Three members of an anti-speed camera group have filed an open-meetings complaint against a task force appointed by Mayor Stephanie Rawlings-Blake to study Baltimore's troubled automated enforcement system.
The complaint, filed April 1, alleges seven violations of the state Open Meetings Act. Several stem from a closed-door session March 20, at which task force members were briefed by the city's new vendor, Brekford Corp., inside the company's Anne Arundel County headquarters.
The head of the task force, Transportation Department lobbyist Barbara Zektick, referred questions about the complaint to an agency spokeswoman, who declined to comment.
The law requires public boards to advertise their meetings. Before convening privately, they must cite a legal reason and then vote to close the meeting. Complaints are reviewed by the Open Meetings Compliance Board, a three-member panel independent of the state attorney general's office. The board has no power to punish violators.
Lead complainant Louis Wilen, an Olney resident who is a member of the Maryland Drivers Alliance, said in an interview that it was "inappropriate" for the task force to meet privately at Brekford.
"If the speed cameras are really reliable and accurate, then there should be no reason for any secrecy," he said. "If everything is calibrated and reliable, there should be nothing to hide."

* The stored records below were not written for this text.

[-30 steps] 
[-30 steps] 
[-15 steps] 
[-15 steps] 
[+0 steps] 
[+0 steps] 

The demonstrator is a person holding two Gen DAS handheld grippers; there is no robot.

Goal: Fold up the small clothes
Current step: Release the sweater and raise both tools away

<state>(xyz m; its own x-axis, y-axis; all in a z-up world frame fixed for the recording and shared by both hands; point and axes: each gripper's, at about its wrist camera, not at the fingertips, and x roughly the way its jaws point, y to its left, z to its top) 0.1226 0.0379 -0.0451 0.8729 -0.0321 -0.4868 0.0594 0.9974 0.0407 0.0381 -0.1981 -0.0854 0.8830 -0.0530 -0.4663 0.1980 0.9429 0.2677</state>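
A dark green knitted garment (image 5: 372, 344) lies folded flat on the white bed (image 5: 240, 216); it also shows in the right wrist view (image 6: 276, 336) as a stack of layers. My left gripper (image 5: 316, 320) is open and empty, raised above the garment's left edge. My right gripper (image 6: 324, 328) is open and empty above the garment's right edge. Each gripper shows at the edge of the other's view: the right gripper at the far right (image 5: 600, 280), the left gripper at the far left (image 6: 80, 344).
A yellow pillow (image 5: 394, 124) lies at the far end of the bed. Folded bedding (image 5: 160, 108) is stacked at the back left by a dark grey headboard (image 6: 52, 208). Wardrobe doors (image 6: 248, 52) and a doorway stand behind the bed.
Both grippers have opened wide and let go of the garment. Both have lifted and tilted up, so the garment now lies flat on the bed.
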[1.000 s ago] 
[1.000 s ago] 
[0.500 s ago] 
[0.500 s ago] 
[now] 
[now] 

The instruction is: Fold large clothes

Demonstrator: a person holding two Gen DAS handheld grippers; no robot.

Wilen likened the task force to a school board that must make its summer retreats open to the public. The complaint claims the task force is a public body subject to the act because it was created by the mayor, the city's chief executive.
The complaint alleges that the task force has failed to provide written notice of its meetings, which began last October. The eight-member group has met about a half-dozen times.
The March 20 meeting began downtown at the Department of Transportation and was open to the public. It then moved to Brekford. Members of the news media, including two Baltimore Sun journalists, were prevented from entering by a company official who said it is a "secure facility."
Five task force members or their representatives attended the private session at Brekford. Afterward, member Ragina Averella, public and government affairs manager at AAA Mid-Atlantic, called it "unfortunate" that journalists were barred. She confirmed that Brekford officials gave a detailed briefing on their Baltimore program, which the company began ramping up Jan. 1.